What you need to do: Look for "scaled" in the records and copy every line that has it.

*** Opening Extracted information ***

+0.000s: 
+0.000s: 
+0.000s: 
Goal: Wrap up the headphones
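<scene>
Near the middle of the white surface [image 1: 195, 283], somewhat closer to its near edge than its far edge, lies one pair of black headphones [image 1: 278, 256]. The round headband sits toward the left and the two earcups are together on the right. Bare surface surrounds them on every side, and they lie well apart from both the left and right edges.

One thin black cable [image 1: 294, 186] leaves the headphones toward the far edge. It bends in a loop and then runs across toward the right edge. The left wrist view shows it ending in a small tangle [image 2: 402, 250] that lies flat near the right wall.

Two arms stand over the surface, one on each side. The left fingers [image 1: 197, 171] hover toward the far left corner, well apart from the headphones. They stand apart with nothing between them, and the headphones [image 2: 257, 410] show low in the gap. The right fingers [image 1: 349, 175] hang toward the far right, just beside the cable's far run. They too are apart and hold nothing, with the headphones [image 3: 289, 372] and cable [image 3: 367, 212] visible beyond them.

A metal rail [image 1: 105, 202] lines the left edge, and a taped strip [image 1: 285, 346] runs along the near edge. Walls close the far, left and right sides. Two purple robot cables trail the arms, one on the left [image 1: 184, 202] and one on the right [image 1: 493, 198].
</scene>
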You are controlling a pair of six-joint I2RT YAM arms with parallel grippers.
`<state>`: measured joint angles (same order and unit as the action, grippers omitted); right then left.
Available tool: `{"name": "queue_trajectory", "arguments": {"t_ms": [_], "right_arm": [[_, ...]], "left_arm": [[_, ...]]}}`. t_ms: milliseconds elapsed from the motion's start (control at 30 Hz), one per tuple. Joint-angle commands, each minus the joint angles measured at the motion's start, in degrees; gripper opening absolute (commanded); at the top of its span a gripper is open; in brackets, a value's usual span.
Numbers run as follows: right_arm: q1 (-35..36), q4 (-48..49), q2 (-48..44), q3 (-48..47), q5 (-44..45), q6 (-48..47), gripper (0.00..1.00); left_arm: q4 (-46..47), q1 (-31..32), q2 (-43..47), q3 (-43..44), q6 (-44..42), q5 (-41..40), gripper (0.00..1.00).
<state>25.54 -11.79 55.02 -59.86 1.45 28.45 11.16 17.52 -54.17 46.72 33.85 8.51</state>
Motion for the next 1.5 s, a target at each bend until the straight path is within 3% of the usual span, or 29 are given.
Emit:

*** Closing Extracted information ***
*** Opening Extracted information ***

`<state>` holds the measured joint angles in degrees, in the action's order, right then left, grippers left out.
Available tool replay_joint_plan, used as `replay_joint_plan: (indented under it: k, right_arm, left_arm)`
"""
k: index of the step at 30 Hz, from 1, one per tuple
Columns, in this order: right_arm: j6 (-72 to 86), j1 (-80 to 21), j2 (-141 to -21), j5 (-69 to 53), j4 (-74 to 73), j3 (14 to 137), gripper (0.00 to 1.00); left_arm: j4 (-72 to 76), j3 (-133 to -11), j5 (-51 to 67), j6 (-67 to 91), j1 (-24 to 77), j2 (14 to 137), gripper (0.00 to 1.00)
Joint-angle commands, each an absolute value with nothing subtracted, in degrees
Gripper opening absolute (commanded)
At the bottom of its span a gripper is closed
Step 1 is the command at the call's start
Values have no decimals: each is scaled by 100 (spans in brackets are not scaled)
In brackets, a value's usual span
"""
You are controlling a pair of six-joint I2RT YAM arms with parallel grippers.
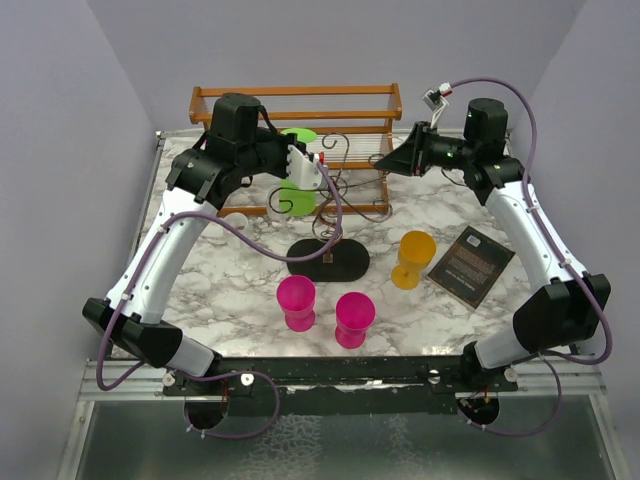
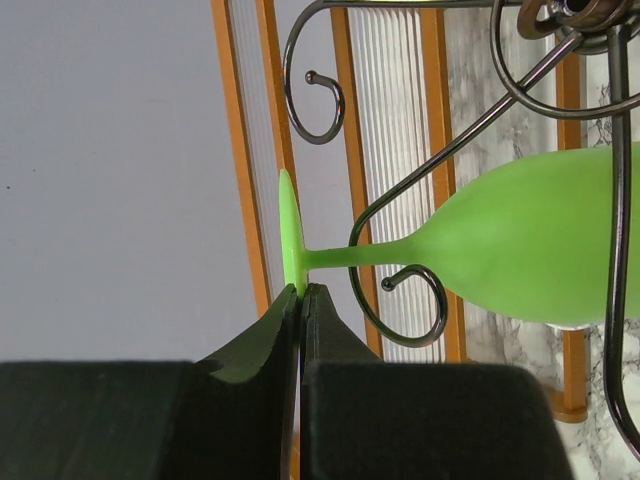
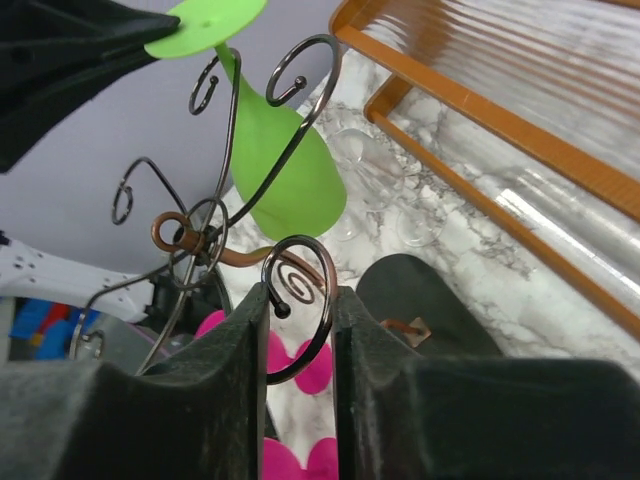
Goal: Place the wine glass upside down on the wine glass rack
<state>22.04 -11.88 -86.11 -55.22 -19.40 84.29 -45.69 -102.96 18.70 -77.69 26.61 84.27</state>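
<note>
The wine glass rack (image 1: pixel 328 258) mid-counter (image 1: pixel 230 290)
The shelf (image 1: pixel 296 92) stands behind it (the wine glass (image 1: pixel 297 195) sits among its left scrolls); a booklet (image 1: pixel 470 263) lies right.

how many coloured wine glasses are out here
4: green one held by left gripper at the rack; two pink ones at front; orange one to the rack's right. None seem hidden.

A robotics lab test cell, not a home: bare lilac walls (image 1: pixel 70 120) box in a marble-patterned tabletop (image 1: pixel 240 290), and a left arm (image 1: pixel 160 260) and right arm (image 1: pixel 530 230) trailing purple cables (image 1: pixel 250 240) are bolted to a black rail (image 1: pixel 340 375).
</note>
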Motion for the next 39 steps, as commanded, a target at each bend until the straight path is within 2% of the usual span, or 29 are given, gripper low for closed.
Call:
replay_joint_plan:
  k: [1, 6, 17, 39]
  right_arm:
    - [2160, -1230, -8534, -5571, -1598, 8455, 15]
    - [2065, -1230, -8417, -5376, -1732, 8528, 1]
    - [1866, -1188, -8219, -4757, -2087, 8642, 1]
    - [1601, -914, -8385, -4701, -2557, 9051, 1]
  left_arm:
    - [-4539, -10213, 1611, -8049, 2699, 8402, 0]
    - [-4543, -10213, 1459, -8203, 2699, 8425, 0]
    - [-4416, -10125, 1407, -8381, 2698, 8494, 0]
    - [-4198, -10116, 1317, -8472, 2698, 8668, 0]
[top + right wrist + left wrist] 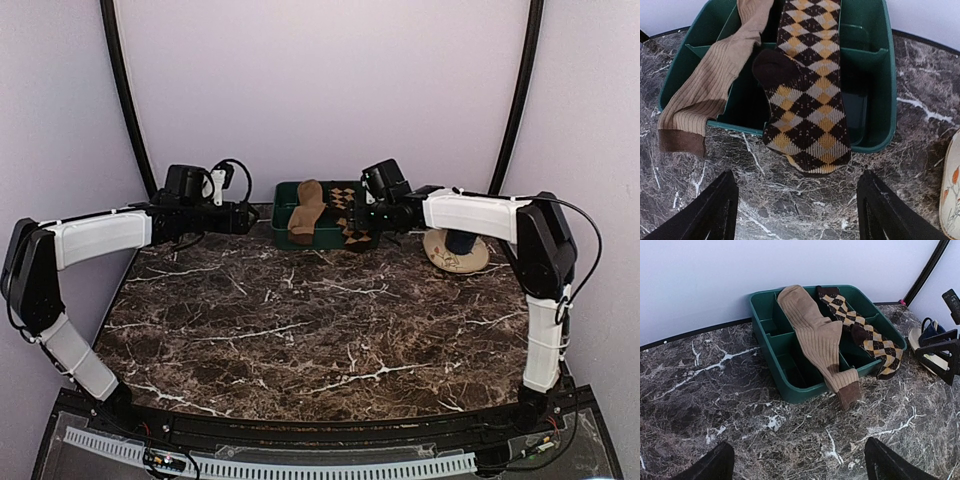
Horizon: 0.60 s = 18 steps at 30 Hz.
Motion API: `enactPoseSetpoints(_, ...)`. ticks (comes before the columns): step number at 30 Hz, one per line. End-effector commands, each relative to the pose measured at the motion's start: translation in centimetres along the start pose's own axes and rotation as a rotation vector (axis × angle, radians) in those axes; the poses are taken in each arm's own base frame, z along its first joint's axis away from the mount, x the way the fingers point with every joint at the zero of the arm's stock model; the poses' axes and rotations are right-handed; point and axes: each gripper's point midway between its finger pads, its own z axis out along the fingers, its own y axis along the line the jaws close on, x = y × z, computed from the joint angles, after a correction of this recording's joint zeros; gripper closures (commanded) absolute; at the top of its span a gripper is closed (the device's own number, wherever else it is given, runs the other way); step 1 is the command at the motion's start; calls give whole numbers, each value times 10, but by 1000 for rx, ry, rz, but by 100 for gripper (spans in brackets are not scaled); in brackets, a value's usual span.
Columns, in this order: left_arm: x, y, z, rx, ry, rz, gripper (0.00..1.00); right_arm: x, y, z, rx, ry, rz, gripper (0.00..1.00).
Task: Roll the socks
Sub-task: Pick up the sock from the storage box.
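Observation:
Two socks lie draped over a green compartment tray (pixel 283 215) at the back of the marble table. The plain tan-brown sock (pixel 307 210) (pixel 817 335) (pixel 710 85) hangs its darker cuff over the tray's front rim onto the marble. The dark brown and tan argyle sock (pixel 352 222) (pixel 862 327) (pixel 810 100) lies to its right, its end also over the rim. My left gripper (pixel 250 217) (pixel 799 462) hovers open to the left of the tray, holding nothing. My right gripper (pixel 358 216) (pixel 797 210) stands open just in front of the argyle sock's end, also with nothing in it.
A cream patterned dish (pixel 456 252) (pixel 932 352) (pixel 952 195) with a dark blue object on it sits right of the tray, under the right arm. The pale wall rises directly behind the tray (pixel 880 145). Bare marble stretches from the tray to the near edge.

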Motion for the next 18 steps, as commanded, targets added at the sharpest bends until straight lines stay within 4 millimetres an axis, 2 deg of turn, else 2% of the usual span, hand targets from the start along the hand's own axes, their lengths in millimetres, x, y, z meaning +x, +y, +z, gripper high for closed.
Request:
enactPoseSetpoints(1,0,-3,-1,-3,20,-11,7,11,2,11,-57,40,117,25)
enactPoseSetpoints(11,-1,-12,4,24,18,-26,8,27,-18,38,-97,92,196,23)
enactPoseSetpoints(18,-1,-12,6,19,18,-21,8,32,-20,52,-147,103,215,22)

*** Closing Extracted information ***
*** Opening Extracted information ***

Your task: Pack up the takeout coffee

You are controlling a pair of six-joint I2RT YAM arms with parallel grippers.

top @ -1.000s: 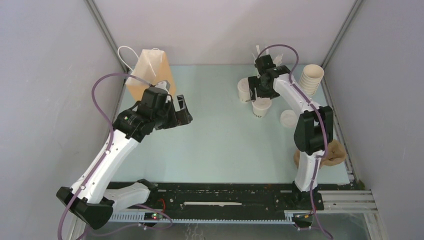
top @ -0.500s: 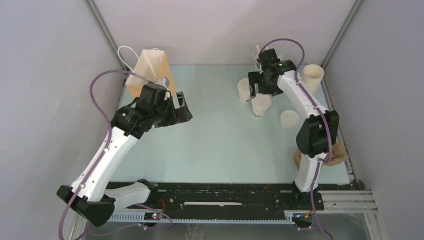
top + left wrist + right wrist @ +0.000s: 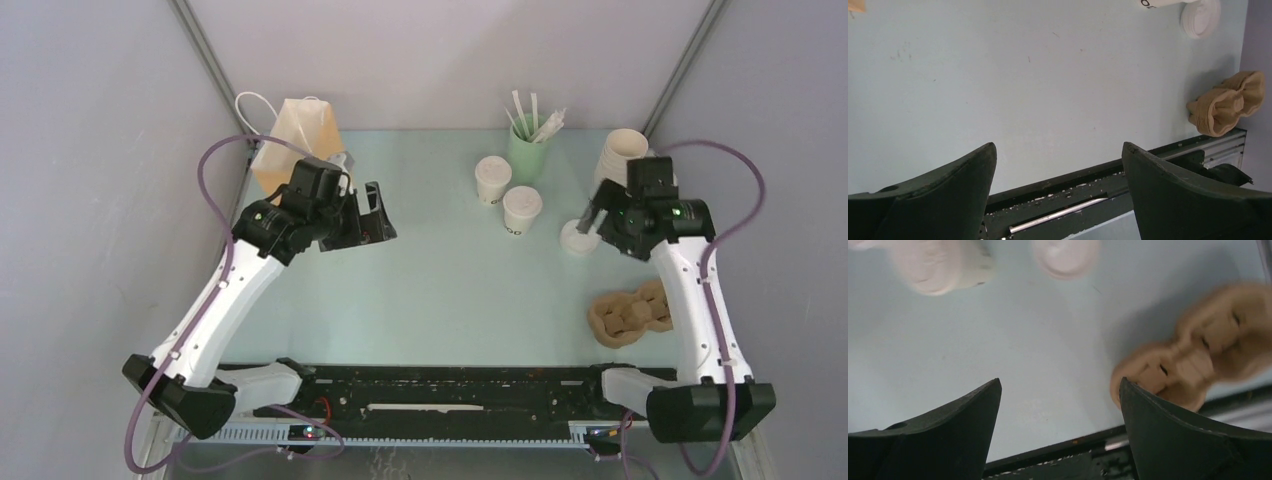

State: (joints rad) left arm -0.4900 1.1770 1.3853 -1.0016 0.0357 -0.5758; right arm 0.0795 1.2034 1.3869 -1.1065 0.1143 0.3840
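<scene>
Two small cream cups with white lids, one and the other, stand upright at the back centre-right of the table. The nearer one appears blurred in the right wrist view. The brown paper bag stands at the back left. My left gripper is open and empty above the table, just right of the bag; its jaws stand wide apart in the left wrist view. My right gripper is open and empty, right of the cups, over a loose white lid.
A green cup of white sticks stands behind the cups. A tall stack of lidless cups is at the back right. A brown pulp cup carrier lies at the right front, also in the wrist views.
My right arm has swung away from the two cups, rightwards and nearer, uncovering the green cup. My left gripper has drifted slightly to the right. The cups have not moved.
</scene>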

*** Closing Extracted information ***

Solution:
Values have no decimals: each is scaled by 100 (spans in brackets are not scaled)
Motion API: `enactPoseSetpoints(_, ...)`. ticks (comes before the columns): step number at 30 Hz, one per line. End-effector commands, each relative to the pose measured at the motion's start: translation in centimetres along the start pose's own axes and rotation as a rotation vector (axis × angle, radians) in those axes; the poses are taken in each arm's own base frame, z along its first joint's axis away from the mount, x the way the fingers point with every joint at the zero of the arm's stock model; the poses' axes and rotations are right-handed; point and axes: each gripper's point midway between its finger pads, its own z axis out along the fingers, its own y axis along the line the jaws close on, x = y × z, computed from the joint angles, after a correction of this recording's joint zeros; gripper closures (commanded) absolute; at the top of its span a gripper is closed (the device's own number, wherever else it is given, runs the other way); step 1 is the command at the motion's start; calls give whole numbers, each value times 10, but by 1000 for rx, ry, rz, but by 100 for gripper (spans in brackets are not scaled); in brackets, a value's usual span.

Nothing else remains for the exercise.